The good old days of reality TV

Reality television has become a part of everyday life for those not living under a rock, or in the back of beyond. It’s got to the point now where people’s only aspiration in life is to appear on ‘Big Brother’ and become a ‘celebrity’, whilst others delude themselves into thinking they have the voice of an angel but ,in fact, sound like a choir of screeching cats. Even if the end product of a reality television program is awful, at least there’s a great entertainment factor to these shows. Who doesn’t want to see Snooki from ‘Jersey Shore’ get punched in the face? It’s the kind of stuff that makes a dreary Monday evening all the more bearable. You get in late after lectures and what do you do? You order Dominoes and watch some plastic American girls have cat fights; thus, allowing you to sleep easier at night, knowing that on the other side of the world, the girls from ‘The Hills’ have far bigger problems.

We are all familiar with fly-on-the-wall documentaries: when we the viewer are allowed ‘exclusive’ access into the celeb world. For a while, this was reality television’s dominant form. Take ‘Big Brother’, the CCTV-like format of the show makes the audience think that they are seeing real people, in a real situation, behaving like they really would in the outside world. This type of close-up viewing gave reality television the popularity it has today. Put a group of people you know aren’t going to get along in a house, lock them in there, play games with them, and film them secretly; what could be better? It’s like going to a zoo and watching the animals from the safety of a metal fence, except in case of reality television, the animals are actually the dregs of society who are there for our entertainment. We even had Dermot O’Leary pretending to be Attenborough when he started whispering about the contestants from behind a one-way mirror, observing them as they gathered around the waterhole.

Recently, however, this sense of ‘secret’ observation has started to fade. Of course, television is always mediated through one form or another; its overall aim is to make money after all. But we need to be tricked into thinking that what we are seeing is the undeniable truth. We need to be fooled. For Reality TV to succeed, the audience need to think they are the observers behind the glass screen, watching the lion try his chances with as many mistresses as possible.

In recent years, however, reality television has slipped away from what made it so entertaining. Enter the seemingly unstoppable force of TOWIE (or The Only Way Is Essex for Twitter virgins), the show with harsh Essex accents, radioactive fake tans that could attract a plane from the sky, and enough flesh on show to shame an exhibitionist. The show focuses on the lives of a select group of people in Essex: their lives, relationships, make-up disasters and fake tan. Ok, so far so good. So, it is like ‘The Hills’, or ‘Laguna Beach’? Wrong. The show is formatted similar to a soap; there is a script the ‘characters’ have to follow. I hear a resounding “well, duh!” coming. Yes, the majority of reality television is scripted, but TOWIE seems to have nothing besides the script. As a result, the show becomes too mechanical. ‘Characters’ turn up at exactly the right time, say the right thing (or wrong thing depending on the context) and then that’s a wrap. Where’s the spontaneity? Where’s the va-va-voom? Yes, I’m aware that this is the formula for shows like ‘The Hills’ too, but TOWIE seems to have the ability to draw attention to the falsity behind it. It may as well have a spin-off show following the lives of the camera crew as they film the show. And yes, most reality TV shows have the obligatory sentence saying that some scenes have been set up for our entertainment, but, with TOWIE it’s not some scenes, it’s all scenes.
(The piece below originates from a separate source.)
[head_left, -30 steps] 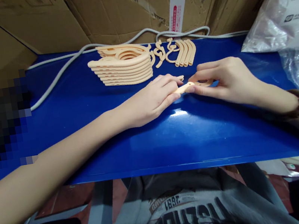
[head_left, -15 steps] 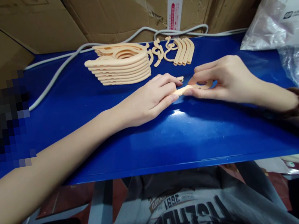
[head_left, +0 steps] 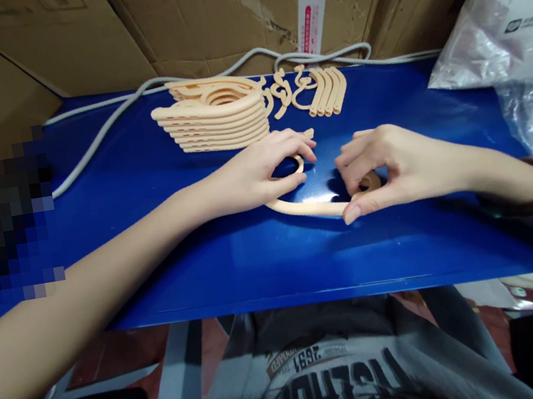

Perhaps I’m being too much of a traditionalist; it’s possible that this pseudo-reality could be the next step for reality television. With ‘Big Brother’ being effectively killed off by its relegation to Channel 5, maybe the start of the Cult of Essex and fake-reality is the revamp the genre needed? For me, it’s a bit like ‘The Truman Show’ when Truman realises that his hometown is actually a giant television set; just not quite as earth shattering or life changing. Personally, I feel that when it comes to reality television, the audience should be tricked into thinking that they are directly watching these people, not through the medium of television, but with their own eyesight. Can we go back to the days of unobtrusive observation, when watching people having shockingly un-private ‘relations’ was deemed the height of sophistication?